Busca sem resultado
jusbrasil.com.br
29 de Maio de 2024
    Adicione tópicos

    Responsabilidade dos sócios

    Publicado por Expresso da Notícia
    há 17 anos

    Dizem que a lei não é para ser lida, mas para ser entendida. Não se trata de desprestigiar a interpretação literal, que tem seu valor e sua razão de ser, e da qual não se pode afastar, porque é a primeira e fundamental premissa de qualquer raciocínio, pois não se conseguirá entender a lei, sem que sua leitura seja feita. O certo, porém, é, como diz JOSÉ DE OLIVEIRA ASCENSÃO, que “do exame literal do texto não resulta a solução de todos os problemas de interpretação” (O Direito – Introdução e Teoria Geral, Lisboa, Gulbenkian, 3a edição, 1987, p. 312), de modo a se precisar ir um pouco além.

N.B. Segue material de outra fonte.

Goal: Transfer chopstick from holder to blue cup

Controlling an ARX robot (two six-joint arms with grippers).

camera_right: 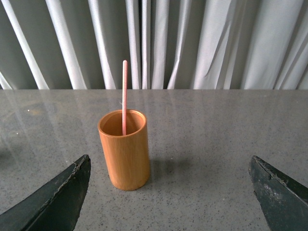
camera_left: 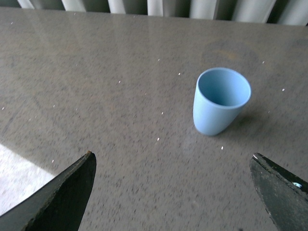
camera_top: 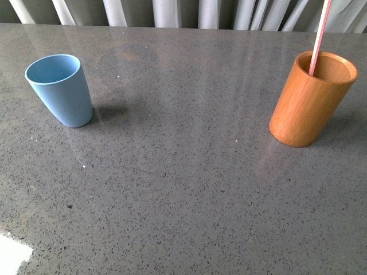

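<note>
Front view — blue cup (camera_top: pixel 60 91), holder (camera_top: pixel 309 103) well apart — left gripper (camera_left: pixel 172 154), right gripper (camera_right: pixel 169 157) released

The front camera sits high between the arms and looks obliquely down and forward across the grey speckled table (camera_top: pixel 183 195). It is wide enough to take in the blue cup (camera_top: pixel 60 90) at the left, the holder (camera_top: pixel 309 100) with its chopstick (camera_top: pixel 320 37) at the right, and a sliver of curtain (camera_top: pixel 172 11) beyond the far edge. The left wrist camera looks down steeply past the left gripper (camera_left: pixel 172 154), whose jaws stand wide apart in the foreground. It shares the blue cup with the front view, seen closer. The right wrist camera sits lower and nearly level behind the right gripper (camera_right: pixel 169 157), jaws likewise wide, facing holder, chopstick and curtain. The two wrist views share only table and curtain.
</note>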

    Não se reclama, de outro lado, que o entendimento da leitura se dê pela via da busca da vontade do legislador, pois, de longa data, firmou-se que a norma – e não só ela, mas qualquer texto literário – pede uma interpretação objetiva, desprezando-se o que teria sido o intento de seu autor, para se perquirir o que o texto representa em si, indo-se em busca do seu espírito. Essas premissas revelam-se pertinentes, de vez que existem dispositivos legais que só lidos podem conduzir a resultados absurdos, muito distantes do sentido e da razão de ser do preceito.

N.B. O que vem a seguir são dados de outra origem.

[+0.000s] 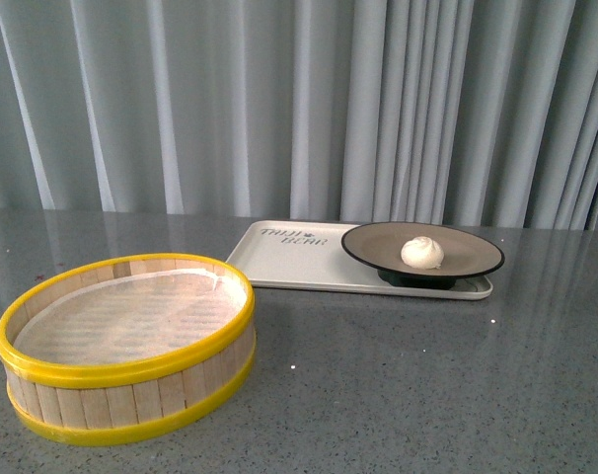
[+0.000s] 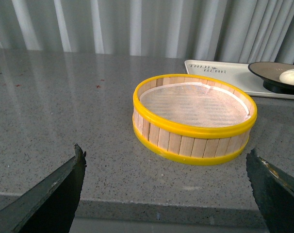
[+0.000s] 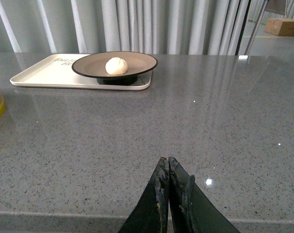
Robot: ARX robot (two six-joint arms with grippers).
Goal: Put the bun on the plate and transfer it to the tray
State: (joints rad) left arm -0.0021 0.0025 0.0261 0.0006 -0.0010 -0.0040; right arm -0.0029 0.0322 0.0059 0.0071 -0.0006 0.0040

    Tomem-se como exemplo dois artigos de enorme alcance e de uso diuturno, um ainda em vigor, outro já não mais, porém, há pouco, aplicado pelo Tribunal de Justiça de São Paulo. O art. 50 do CC permite a desconsideração da pessoa jurídica, nos casos de abuso de sua personalidade ou confusão patrimonial, de modo a que se possa estender aos sócios os efeitos de certas obrigações. Por sua vez, o art. 10 do Decreto 3708 /19 coloca o sócio como responsável pessoal por obrigações contraídas em nome da sociedade, se agir com excesso de mandato ou com violação à lei ou ao contrato. As duas disposições reconhecem que a ficção da pessoa jurídica não é absoluta e cede diante da fraude, da afronta à lei, revelando quem por detrás da sociedade está. Mas cede a favor de quem?

    A resposta a essa indagação não prescinde, logicamente, da literalidade do preceito, mas requer que se alcance a finalidade que com ela se pretende atingir ou, na expressão de ASCENÇÃO, “o para quê duma lei”, sem o que não se detém a chave da exegese (p. 326).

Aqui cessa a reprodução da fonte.